Note that we use the COPY mechanism here to insert rows into the database -- this is much faster than INSERT on large data sets.

Sync zip3s and service areas

The Base Point City tab of the 400NG spreadsheet contains zip3s, service areas, and base point cities/states. Using your preferred tools, compare this data against the current state of the tariff400ng_zip3s table to see if any corrections/additions/deletions need to be made.

This query may be helpful in getting the current table into a format that's similar to the spreadsheet to make diffs easier:

select basepoint_city, state, service_area, string_agg(zip3, ',' order by zip3)
from tariff400ng_zip3s
group by basepoint_city, state, service_area
order by basepoint_city;

If there are any changes to be made, make a separate migration to address and include in your PR.

Run your new migration(s)

Now we can test out our migration(s) by resetting and migrating our local database.
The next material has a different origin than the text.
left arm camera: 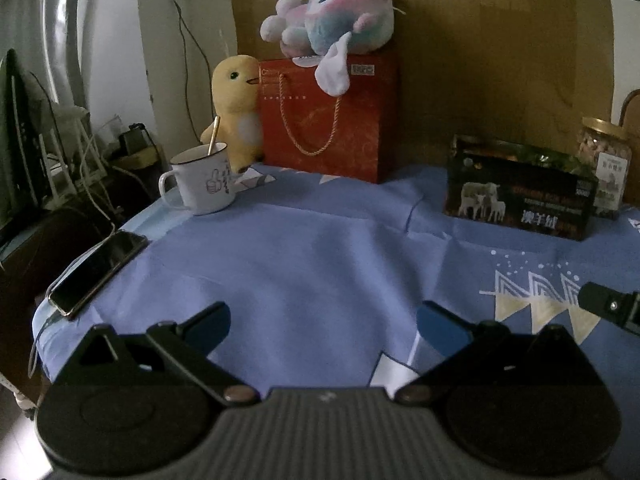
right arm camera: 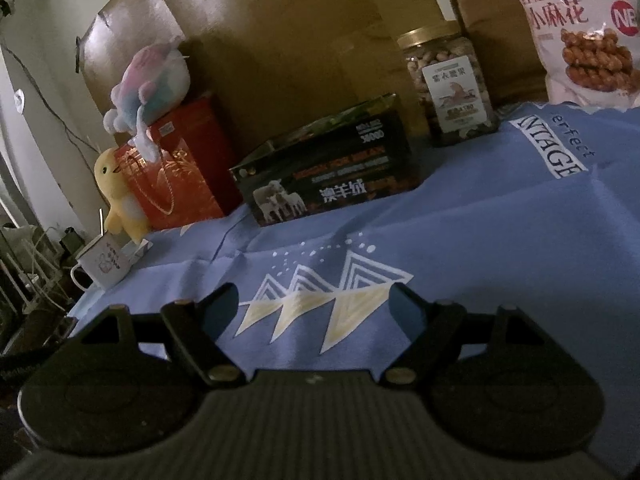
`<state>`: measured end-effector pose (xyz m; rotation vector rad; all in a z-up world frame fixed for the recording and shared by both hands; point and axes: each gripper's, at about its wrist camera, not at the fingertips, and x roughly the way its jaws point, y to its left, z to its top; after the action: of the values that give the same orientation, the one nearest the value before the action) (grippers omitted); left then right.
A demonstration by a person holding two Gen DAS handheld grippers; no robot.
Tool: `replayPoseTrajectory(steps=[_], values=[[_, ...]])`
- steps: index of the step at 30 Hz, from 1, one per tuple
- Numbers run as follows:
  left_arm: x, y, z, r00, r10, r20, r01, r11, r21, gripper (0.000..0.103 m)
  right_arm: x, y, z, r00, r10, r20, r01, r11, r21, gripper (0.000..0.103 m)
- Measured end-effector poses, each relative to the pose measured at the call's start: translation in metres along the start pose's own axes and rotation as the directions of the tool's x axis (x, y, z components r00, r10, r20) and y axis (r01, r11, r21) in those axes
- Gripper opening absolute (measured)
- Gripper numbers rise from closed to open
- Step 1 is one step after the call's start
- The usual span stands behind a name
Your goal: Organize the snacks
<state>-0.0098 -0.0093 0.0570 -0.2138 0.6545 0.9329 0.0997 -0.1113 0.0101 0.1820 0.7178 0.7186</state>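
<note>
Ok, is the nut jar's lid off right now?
No, the gold lid sits closed on top of the nut jar, which stands behind the black box.

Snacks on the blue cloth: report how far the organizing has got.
Nothing looks sorted yet. The black box, nut jar and twist-snack bag stand along the back of the blue cloth. Left tool and right tool are open, holding nothing. All grouping remains.

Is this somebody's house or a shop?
Most likely somebody's home, perhaps a bedroom or living-room table. Plush toys, a yellow duck and a pastel one, sit beside a mug, with a phone charging on the blue printed cloth.
</note>
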Motion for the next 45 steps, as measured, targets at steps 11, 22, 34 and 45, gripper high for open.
replayPoseTrajectory(steps=[11, 22, 34, 45], values=[[-0.002, -0.006, 0.000, 1.000, -0.024, -0.009, 0.025, 1.000, 0.016, 0.103, -0.004, -0.001, 0.004, 0.999, 0.008, 0.036, -0.008, 1.000, -0.012, 0.084], [0.010, -0.017, -0.002, 0.986, -0.104, -0.128, 0.103, 0.995, -0.015, 0.103, -0.017, -0.007, 0.002, 0.998, 0.003, 0.059, -0.003, 1.000, 0.003, 0.084], [0.015, -0.055, -0.007, 0.978, -0.138, -0.159, 0.152, 0.985, 0.079, 0.103, -0.021, -0.029, 0.005, 0.994, -0.048, 0.100, 0.044, 0.998, 0.039, 0.084], [0.024, -0.082, -0.005, 0.981, -0.106, -0.165, 0.129, 0.982, 0.136, 0.102, -0.012, -0.052, 0.004, 0.994, -0.048, 0.095, 0.039, 0.995, 0.092, 0.084]])
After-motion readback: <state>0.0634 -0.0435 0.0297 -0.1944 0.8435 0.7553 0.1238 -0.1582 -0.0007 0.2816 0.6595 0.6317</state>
If you want to be able to get back to the current state of your database, consider using our db-backup script to make a backup before you begin (db-restore can restore it later).

Once you're ready, run make db_dev_reset db_dev_migrate and make sure it completes successfully.

Spot check for correct data

Ensure the data loaded looks correct by checking a count of row numbers grouped by date.

  1. select effective_date_lower, effective_date_upper, count(*) from tariff400ng_full_pack_rates group by effective_date_lower, effective_date_upper order by effective_date_lower DESC;

  2. select effective_date_lower, effective_date_upper, count(*) from tariff400ng_full_unpack_rates group by effective_date_lower, effective_date_upper order by effective_date_lower DESC;

  3. select effective_date_lower, effective_date_upper, count(*) from tariff400ng_item_rates group by effective_date_lower, effective_date_upper order by effective_date_lower DESC;

  4. select effective_date_lower, effective_date_upper, count(*) from tariff400ng_linehaul_rates group by effective_date_lower, effective_date_upper order by effective_date_lower DESC;

  5. select effective_date_lower, effective_date_upper, count(*) from tariff400ng_service_areas group by effective_date_lower, effective_date_upper order by effective_date_lower DESC;

  6. select effective_date_lower, effective_date_upper, count(*) from tariff400ng_shorthaul_rates group by effective_date_lower, effective_date_upper order by effective_date_lower DESC;

Also, look at the data in the context of previous year's data to see if the format/trends look reasonable:

  1. select * from tariff400ng_full_pack_rates order by weight_lbs_lower, schedule, effective_date_lower;

  2. select * from tariff400ng_full_unpack_rates order by schedule, effective_date_lower;

  3. select * from tariff400ng_item_rates where schedule is null order by code, schedule, weight_lbs_lower, effective_date_lower;

  4. select * from tariff400ng_item_rates where schedule is not null order by code, schedule, weight_lbs_lower, effective_date_lower;

  5. select * from tariff400ng_linehaul_rates order by distance_miles_lower, weight_lbs_lower, type, effective_date_lower;

  6. select * from tariff400ng_service_areas order by service_area, effective_date_lower;

  7. select * from tariff400ng_shorthaul_rates order by cwt_miles_lower, effective_date_lower;

Test

  1. Deploy branch in experimental.
  2. Create a move for a date that is between the effective_date_lower and effective_date_upper.
  3. Watch the console and ensure the app doesn't throw any errors.